Part of the Khronos Group
OpenGL.org

The Industry's Foundation for High Performance Graphics

from games to virtual reality, mobile phones to supercomputers

Results 1 to 10 of 10

Thread: How deadly is branching?

  1. #1
    Junior Member Newbie
    Join Date
    Aug 2014
    Posts
    26

    How deadly is branching?

    I've been led to believe that branching in a shader is just about the worst thing you can do. So does that mean I should opt for this:

    Code :
    #version 330 core
     
    void main() {
      int x = 1 - (gl_VertexID & 2);
      int y = 1 - ((gl_VertexID - 1) & 2);
     
      gl_Position = vec4(float(x), float(y), 0, 1);
    }

    instead of:

    Code :
    #version 330 core
     
    void main() {
      if(gl_VertexID == 0) {
        gl_Position = vec4(1, -1, 0, 1);
      } else if(gl_VertexID == 1) {
        gl_Position = vec4(1, 1, 0, 1);
      } else if(gl_VertexID == 2) {
        gl_Position = vec4(-1, 1, 0, 1);
      } else {
        gl_Position = vec4(-1, -1, 0, 1);
      }
    }

    Thanks!

    Disclaimer: I didn't actually try to run these shaders. Might not be correct.
    Last edited by BenFoppa; 09-03-2014 at 01:18 AM.

  2. #2
    Advanced Member Frequent Contributor
    Join Date
    Apr 2010
    Posts
    787
    This shader is going to execute a whopping 4 times on a processor that (typically) can have hundreds of threads of execution in flight. Even if you render lots of passes you are long going to be fill rate limited by all the fragment shader work before these vertex shaders become even noticeable.
    In general: when optimizing measure where your bottleneck is/where you are spending significant amounts of time, then figure out how to improve that. Everything else will just get you tangled up in minutiae that end up having no visible effect after all.

  3. #3
    Junior Member Newbie
    Join Date
    Aug 2014
    Posts
    26
    Quote Originally Posted by carsten neumann View Post
    This shader is going to execute a whopping 4 times on a processor that (typically) can have hundreds of threads of execution in flight. Even if you render lots of passes you are long going to be fill rate limited by all the fragment shader work before these vertex shaders become even noticeable.
    In general: when optimizing measure where your bottleneck is/where you are spending significant amounts of time, then figure out how to improve that. Everything else will just get you tangled up in minutiae that end up having no visible effect after all.
    Gooooood points. Thanks!

  4. #4
    Junior Member Regular Contributor
    Join Date
    Dec 2010
    Location
    Oakville, ON, CA
    Posts
    107
    Heh, I know what you are doing!

    Here is the better solution:

    Code :
    const vec4 Corners[4] = {
    vec4(-1.0, -1.0, 0.0, 1.0),
    vec4( 1.0, -1.0, 0.0, 1.0),
    vec4( 1.0,  1.0, 0.0, 1.0),
    vec4(-1.0,  1.0, 0.0, 1.0)
    };
     
    void main() {
    gl_Position = Corners[gl_VertexID];
    }

  5. #5
    Junior Member Newbie
    Join Date
    Sep 2014
    Posts
    8
    Quote Originally Posted by BenFoppa View Post
    I've been led to believe that branching in a shader is just about the worst thing you can do.
    That advice probably comes from a time when GPUs had poor branching support, but that's no longer the case.

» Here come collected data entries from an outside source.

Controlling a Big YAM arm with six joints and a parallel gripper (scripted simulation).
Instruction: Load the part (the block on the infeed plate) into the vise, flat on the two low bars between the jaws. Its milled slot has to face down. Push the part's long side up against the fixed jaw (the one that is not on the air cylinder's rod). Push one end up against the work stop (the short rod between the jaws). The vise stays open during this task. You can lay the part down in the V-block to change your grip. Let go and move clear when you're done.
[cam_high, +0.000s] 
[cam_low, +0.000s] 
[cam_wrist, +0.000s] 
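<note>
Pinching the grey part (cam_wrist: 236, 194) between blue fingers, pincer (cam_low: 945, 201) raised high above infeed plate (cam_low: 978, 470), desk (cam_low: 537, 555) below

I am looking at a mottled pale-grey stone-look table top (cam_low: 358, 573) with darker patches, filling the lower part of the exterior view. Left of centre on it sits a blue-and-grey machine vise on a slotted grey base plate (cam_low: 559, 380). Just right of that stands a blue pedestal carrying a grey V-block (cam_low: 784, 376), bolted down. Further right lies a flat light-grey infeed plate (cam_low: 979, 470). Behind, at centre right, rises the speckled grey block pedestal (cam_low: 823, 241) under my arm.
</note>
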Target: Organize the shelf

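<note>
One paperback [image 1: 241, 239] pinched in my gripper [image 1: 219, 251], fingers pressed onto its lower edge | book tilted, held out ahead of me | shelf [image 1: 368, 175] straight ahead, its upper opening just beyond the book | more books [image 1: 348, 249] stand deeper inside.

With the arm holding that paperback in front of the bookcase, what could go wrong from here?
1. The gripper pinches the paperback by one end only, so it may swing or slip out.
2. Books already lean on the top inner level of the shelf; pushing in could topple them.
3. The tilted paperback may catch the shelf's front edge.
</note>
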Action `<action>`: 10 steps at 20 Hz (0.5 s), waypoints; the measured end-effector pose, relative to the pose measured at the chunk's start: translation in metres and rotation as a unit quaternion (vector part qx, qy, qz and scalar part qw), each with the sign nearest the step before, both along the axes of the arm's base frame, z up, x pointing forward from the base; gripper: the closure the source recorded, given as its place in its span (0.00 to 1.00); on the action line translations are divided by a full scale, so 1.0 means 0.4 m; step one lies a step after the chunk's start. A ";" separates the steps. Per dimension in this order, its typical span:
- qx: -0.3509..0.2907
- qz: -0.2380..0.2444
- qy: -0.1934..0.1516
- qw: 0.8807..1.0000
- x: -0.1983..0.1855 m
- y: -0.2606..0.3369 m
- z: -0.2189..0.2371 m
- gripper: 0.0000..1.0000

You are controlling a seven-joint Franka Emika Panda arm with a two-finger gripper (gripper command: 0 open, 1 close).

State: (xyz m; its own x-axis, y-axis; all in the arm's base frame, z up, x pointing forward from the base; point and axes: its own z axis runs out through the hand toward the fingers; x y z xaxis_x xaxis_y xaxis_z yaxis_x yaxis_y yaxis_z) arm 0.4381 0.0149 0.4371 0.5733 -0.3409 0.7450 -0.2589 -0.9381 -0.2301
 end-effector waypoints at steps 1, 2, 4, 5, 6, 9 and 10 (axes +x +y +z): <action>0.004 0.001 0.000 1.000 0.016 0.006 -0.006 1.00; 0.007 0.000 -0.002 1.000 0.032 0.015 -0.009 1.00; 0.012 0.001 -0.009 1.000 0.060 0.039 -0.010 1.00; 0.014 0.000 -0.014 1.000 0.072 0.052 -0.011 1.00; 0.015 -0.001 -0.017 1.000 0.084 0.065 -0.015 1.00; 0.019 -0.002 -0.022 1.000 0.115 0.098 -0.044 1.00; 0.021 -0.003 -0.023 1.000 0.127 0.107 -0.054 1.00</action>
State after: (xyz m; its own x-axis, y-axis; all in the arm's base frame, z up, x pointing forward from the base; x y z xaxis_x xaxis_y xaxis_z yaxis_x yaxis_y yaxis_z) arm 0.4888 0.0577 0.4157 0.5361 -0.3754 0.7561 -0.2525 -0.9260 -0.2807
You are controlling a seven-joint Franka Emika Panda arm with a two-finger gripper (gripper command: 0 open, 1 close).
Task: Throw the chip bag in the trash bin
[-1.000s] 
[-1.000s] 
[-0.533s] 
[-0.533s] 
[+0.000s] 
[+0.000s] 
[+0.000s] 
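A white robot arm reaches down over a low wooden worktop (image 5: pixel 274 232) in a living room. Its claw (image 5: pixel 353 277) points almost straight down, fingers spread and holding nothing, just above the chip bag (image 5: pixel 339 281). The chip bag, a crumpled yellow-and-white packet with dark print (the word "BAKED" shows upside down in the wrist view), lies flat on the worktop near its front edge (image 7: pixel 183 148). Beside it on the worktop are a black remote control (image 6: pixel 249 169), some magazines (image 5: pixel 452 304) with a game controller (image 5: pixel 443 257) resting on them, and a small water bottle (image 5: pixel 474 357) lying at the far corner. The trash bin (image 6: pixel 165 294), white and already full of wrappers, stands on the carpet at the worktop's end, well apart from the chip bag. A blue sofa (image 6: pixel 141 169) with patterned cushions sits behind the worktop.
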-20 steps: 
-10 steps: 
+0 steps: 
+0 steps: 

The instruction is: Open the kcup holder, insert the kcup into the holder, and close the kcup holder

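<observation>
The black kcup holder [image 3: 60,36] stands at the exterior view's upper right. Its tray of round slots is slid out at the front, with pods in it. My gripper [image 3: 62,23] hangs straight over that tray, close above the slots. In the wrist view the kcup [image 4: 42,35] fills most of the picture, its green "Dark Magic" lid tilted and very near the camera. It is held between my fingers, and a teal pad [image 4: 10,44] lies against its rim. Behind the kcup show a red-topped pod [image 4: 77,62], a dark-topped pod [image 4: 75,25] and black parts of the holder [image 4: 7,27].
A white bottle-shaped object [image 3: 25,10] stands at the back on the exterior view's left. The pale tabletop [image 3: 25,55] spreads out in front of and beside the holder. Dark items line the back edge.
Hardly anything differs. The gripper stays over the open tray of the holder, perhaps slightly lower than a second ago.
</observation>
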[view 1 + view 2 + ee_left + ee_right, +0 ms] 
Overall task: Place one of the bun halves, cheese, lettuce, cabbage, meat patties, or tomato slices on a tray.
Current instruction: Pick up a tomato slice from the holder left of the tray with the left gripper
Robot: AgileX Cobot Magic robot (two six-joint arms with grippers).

    Branching has a cost. You obviously need to evaluate the branch condition. If the branch is divergent (work items which are processed in parallel take different paths) the GPU will evaluate both sides for all the work items. And the branch will generally increase code size. But not using branching comes with a cost, too, as you're no longer able to skip the execution of instructions which don't contribute to the final result. It's a trade-off, but using conditionals is often the right choice.

  6. #6
    Senior Member OpenGL Pro
    Join Date
    Jan 2007
    Posts
    1,215
    In most of these cases I wouldn't be surprised if the shader compiler translated them to the same instructions.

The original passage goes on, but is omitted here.